_GIVEN INFORMATION_

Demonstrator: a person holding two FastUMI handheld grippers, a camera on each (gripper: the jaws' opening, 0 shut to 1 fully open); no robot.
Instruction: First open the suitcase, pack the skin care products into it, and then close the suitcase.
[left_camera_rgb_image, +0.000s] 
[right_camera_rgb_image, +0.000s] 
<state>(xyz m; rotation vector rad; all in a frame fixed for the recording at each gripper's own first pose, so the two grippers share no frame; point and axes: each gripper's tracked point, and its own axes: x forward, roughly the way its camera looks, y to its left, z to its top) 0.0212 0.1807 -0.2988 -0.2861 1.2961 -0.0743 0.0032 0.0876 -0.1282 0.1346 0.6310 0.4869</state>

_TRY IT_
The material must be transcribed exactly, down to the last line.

_EXERCISE RESPONSE_
Demonstrator: a person holding two FastUMI handheld grippers, a camera on each (gripper: the jaws' opening, 0 shut to 1 fully open); no robot.
Instruction: First open the suitcase, pack the skin care products into it, and then close the suitcase.
[left_camera_rgb_image, +0.000s] 
[right_camera_rgb_image, +0.000s] 
<state>(xyz m; rotation vector rad; all in a frame fixed for the recording at each gripper's own first pose, so the two grippers share no frame; point and axes: each gripper's tracked point, and its own axes: x forward, roughly the way its camera looks, y to its left, z to its top) 0.0212 0.1807 -0.2988 -0.2861 1.2961 -0.0743 0.0032 0.0876 -0.1282 0.1346 0.6310 0.4869</state>

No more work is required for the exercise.